Il colloquio al Quirinale
Mattarella incontra la Meloni e prova a disinnescare le polemiche tra governo e toghe
Niente ostacoli al ddl sull’abuso d’ufficio né posizioni pubbliche su concorso esterno e carriere separate. Ma per Mattarella è il momento di farsi sentire
Politica - di David Romoli
Il capo dello Stato ha deciso di entrare nella partita della giustizia. Con il suo stile, il meno fragoroso e invadente possibile, però decisamente. E’ stato il Quirinale, mercoledì sera, a far capire che l’incontro tra Mattarella e i vertici della Cassazione non andava interpretato come routine ma come esposizione prudente ma chiara, come segno di solidarietà con una magistratura che, a torto o a ragione, sente la propria indipendenza minacciata. Ed è stato ancora il Colle a ipotizzare un colloquio, più o meno formale, tra il presidente della Repubblica e quella del Consiglio al termine della riunione del Consiglio superiore di difesa di ieri pomeriggio, al quale partecipavano entrambi.
Nei codici della liturgia quirinalizia i due segnali compongono un messaggio preciso: Mattarella ritiene che sia arrivato il momento di farsi sentire. L’obiettivo è evidente: abbassare la tensione. “E’ interesse di tutti, anche del governo”, fanno notare dal Colle. Ma cosa significa in concreto? Il presidente non creerà ostacoli al ddl giustizia che i magistrati odiano, quello che abbatte i reati d’abuso d’ufficio e di traffico di influenze. Non solo non lo bloccherà, decisione che equivarrebbe a scatenare un conflitto istituzionale di prima grandezza, ma quasi eviterà anche sommessi rilievi. Però consiglierà molto caldamente di sfruttare l’iter parlamentare per emendare e correggere il testo. In parte perché soprattutto l’eliminazione secca dell’abuso d’ufficio potrebbe entrare in conflitto con il dettato europeo. Ma in parte anche per lanciare un segnale di disponibilità e agevolare il disgelo.

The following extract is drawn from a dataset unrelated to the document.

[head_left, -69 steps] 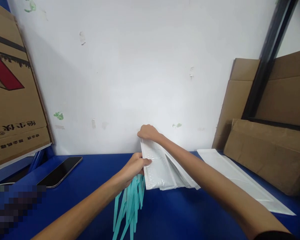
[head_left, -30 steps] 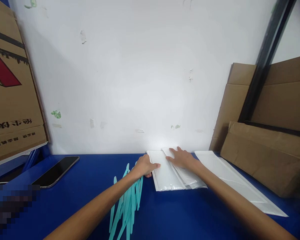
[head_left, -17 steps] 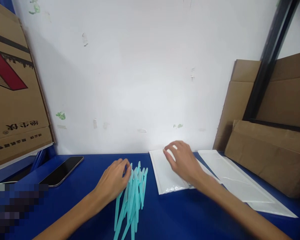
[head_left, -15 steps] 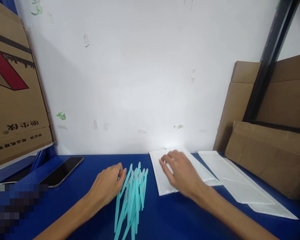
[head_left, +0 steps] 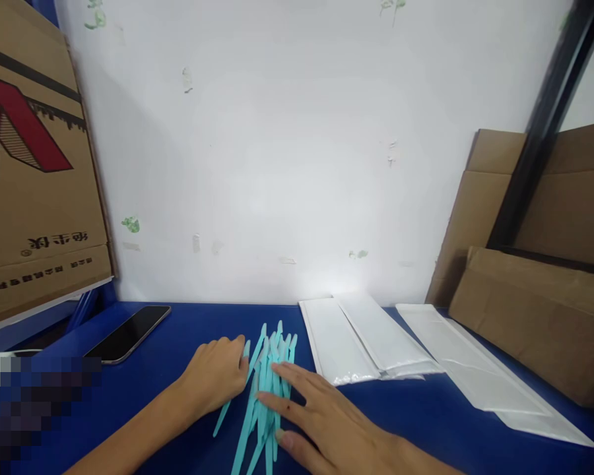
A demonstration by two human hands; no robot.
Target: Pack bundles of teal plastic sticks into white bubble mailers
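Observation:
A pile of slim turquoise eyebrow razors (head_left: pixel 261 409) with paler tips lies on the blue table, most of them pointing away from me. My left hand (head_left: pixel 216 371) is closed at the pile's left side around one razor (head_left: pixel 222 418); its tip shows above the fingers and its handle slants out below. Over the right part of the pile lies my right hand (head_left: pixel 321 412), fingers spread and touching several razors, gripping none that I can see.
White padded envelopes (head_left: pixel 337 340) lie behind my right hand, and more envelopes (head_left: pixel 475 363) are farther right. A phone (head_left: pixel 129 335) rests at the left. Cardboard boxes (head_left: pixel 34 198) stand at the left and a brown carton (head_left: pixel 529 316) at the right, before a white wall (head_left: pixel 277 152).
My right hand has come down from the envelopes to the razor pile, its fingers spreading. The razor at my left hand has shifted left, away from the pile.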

Il problema si ripresenterebbe però in dimensioni macroscopiche se venisse preso di mira, come Nordio promette, anche il concorso esterno. In questo momento l’Europa mette ai primi posti nella propria lista delle urgenze il contrasto alla criminalità e alla corruzione. Il Pnrr implica un surplus di attenzione. Il presidente, probabilmente, intende segnalare al capo del governo che premere troppo l’acceleratore dando la sensazione di abbassare la guardia nel contrasto a corruzione e criminalità non creerebbe solo enormi problemi interni con un altro potere dello Stato, la magistratura, ma anche con Bruxelles e in un momento particolarmente delicato, quando in ballo c’è di tutto: le rate del Pnrr, la disponibilità della Ue ad accettare una rimodulazione complessiva del Piano, le nuove regole del Patto di stabilità.
Mattarella però non si limita a suggerire: vuole anche capire. Nel particolare vuole rendersi conto di quanto a fondo intenda spingersi il governo sulle riforme che la magistratura riterrebbe “punitive” nei propri confronti. Su tutte la separazione delle carriere. Non è un argomento che può essere affrontato alla luce del sole e il presidente è sempre molto attento a non esorbitare dai limiti del proprio ruolo. Difficile immaginare che chieda apertamente a un presidente del consiglio di rinunciare a una riforma che figurava nel programma della coalizione uscita vincente dalle elezioni. Difficile anche solo pensare che ne parli apertamente con Giorgia Meloni. Ma basterà insistere sulla necessità di ripristinare un rapporto di fiducia e collaborazione tra poteri dello Stato perché il messaggio sia palese.
La stessa presidente del consiglio, d’altra parte, non sembra affatto ansiosa di procedere su una strada che la porterebbe inevitabilmente allo scontro frontale con la magistratura. Certo, nella conferenza stampa da Vilnius ha cercato di mettere paletti solidi, di chiarire che la magistratura non ha poteri di veto e che decidere come riformare la giustizia è compito del governo e del Parlamento, non delle toghe. Ma non è affatto detto che, una volta sancito il principio, intenda poi arrivare davvero alle estreme conseguenze.
Per ora, comunque, Mattarella non sembra intenzionato ad alcuna presa di posizione esplicita e pubblica. Ma certo, se nei prossimi giorni dovesse segnalare ad alta voce l’esigenza di non indebolire la lotta alla criminalità e alla corruzione, magari prendendo a occasione l’anniversario della strage di via D’Amelio, il 19 luglio, inevitabilmente le sue parole verrebbero lette e interpretate alla luce del braccio di ferro in corso sulla giustizia.